With this website example, we have yet another excellent visual first impression, but this time back on earth. What yGrocery ecommerce website exampleou’re looking at below is the homepage for Frisbie, a small real estate company in Palm Beach.

  • Visual messaging: The image lets you know right away that this is a high-end realtor, and yet the warm lighting and “welcome home” title give off an inviting feel.
  • Functionality: The property search function right there below the image with a nice contrasting blue button.
  • Movement: A common theme among these examples (and a website trend), the elements appear and move slightly upon scroll.
  • Content: There are neighborhood guides featured right on the homepage, a great example of content marketing.
  • Accessibility: The website accessibility options on the bottom left, such as to increase or decrease text size, adjust contrast, underline links, and more.

Grocery ecommerce website example

Gopuff is not your typical grocery delivery site. In the same way that Tend (above) does dentistry differently, Gopuff creates a unique online grocery/convenience store shopping experience.

  • Layout: While most ecommerce sites have complex mega menus, GoPuff has a simpler layout with a carousel format, which carries through into its subcategory pages.
  • Relatability: Between the products featured (Pringles, Beer, mouthwash) and the copy used (“We don’t surge or hike prices. Yes, you read that right.”), you can tell that GoPuff knows its target audience well.
  • Consistency: Gopuff is not meant for your weekly grocery shopping. It’s there for you when you’re in a bind and need something last minute. The concise, non-flowery copy on the site, the simplicity of the design, and even the absence of 90 degree angles on the site all contributes to this feeling of convenience and ease.

Retail ecommerce website example

Subtle Asian Treats—a play on words from the popular Facebook group—is a great example of a super small ecommerce business website.
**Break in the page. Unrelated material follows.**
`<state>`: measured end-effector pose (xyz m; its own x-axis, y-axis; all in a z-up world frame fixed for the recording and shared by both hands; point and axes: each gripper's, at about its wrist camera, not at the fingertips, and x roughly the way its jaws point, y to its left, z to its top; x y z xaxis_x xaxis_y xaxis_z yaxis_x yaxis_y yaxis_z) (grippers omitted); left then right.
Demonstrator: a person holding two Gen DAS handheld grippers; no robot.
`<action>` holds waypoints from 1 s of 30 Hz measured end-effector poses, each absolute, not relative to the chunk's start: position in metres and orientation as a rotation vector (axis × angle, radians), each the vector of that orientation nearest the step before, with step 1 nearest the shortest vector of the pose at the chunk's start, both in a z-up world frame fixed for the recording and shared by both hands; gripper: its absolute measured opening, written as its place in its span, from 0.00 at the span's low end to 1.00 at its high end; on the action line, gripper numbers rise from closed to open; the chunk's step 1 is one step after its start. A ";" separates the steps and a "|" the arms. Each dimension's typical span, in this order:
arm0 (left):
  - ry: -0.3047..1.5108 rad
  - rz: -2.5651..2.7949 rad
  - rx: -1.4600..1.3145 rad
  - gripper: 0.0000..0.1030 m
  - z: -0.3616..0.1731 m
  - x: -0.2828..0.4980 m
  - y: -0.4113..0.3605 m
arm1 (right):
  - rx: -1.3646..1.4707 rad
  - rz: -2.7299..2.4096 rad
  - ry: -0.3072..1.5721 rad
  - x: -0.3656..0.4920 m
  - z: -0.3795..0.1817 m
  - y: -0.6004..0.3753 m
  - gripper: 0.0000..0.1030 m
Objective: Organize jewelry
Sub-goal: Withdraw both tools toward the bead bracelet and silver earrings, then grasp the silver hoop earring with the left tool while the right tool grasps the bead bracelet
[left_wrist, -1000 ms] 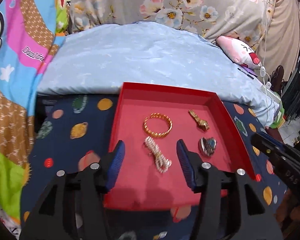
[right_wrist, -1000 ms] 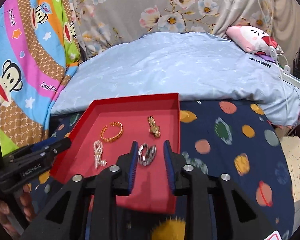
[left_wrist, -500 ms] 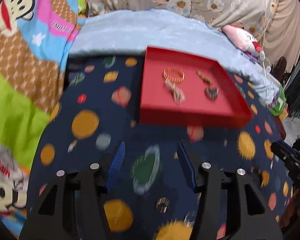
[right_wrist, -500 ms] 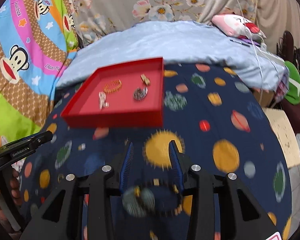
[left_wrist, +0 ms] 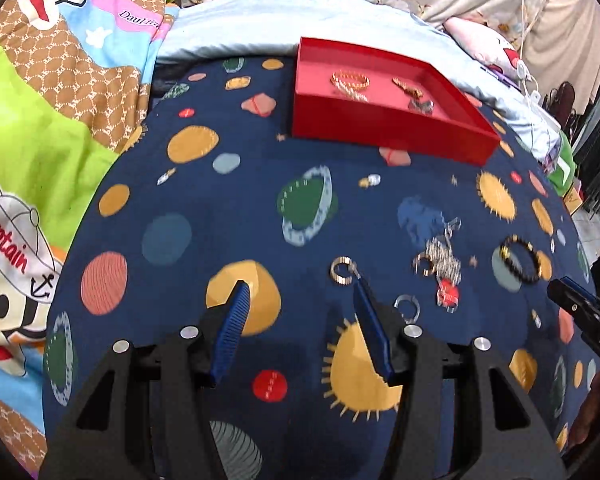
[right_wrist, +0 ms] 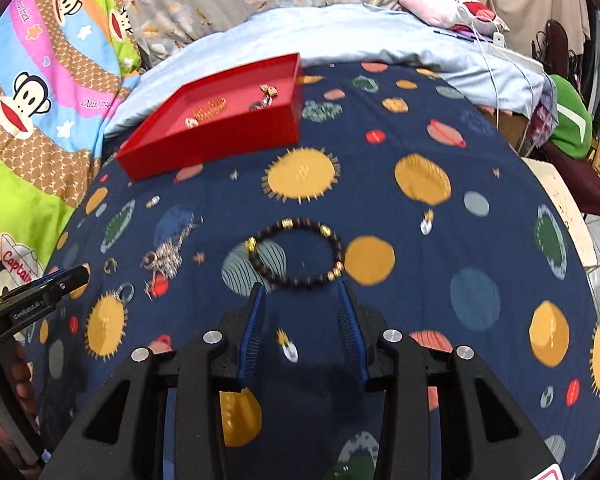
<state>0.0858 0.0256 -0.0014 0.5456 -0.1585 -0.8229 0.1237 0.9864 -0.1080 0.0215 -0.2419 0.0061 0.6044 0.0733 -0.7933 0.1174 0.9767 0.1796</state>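
Bedspread: dark blue planet print, and everything you work on lies on it.
Red tray: at the far side of your spread, holding a gold bangle, a pale beaded piece, a gold clasp piece and a dark stone piece.
Your left gripper: jaws spread wide with nothing between them, low over the spread.
Your right gripper: jaws parted and empty, tips just short of the bead bracelet.
Bead bracelet: dark beads with gold spacers, flat on the spread, well apart from the tray.
Silver chain tangle: loose on the spread, right of your left gripper.
Gold ring: just beyond your left gripper's right fingertip.
Silver ring: beside that same finger, nearer you.
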 end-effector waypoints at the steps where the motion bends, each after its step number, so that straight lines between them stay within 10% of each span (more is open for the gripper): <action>1: 0.987 -0.168 -0.041 0.50 -0.003 0.083 0.026 | 0.227 -0.025 0.926 0.020 0.005 -0.242 0.36; 20: 1.025 -0.181 -0.062 0.50 -0.016 0.087 0.025 | 0.237 -0.064 0.914 0.062 -0.008 -0.257 0.36; 30: 1.026 -0.209 -0.076 0.50 -0.014 0.092 0.017 | 0.180 -0.065 0.910 0.070 -0.015 -0.247 0.19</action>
<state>0.0919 0.0172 -0.0141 0.5008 -0.2078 -0.8403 0.1371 0.9775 -0.1600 0.0705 -0.2466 -0.0152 0.6131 0.0201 -0.7897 0.1324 0.9829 0.1277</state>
  • Animated logo: How cute is that little bubble tea icon?
  • Top nanobar: This is common for ecommerce sites since you can use it for important announcements, including sales promotions.
  • Emojis: We’re seeing more and more emojis on websites these days. Adding them to the navigation menu here helps separate each one—and looks cute too!
  • Centered logo: Most sites have a clickable (to homepage) logo on the top left. This one (as well as Chinelle’s) is in the center, below some of the other navigation elements—just different enough to be unique but still intuitive enough for a smooth user experience.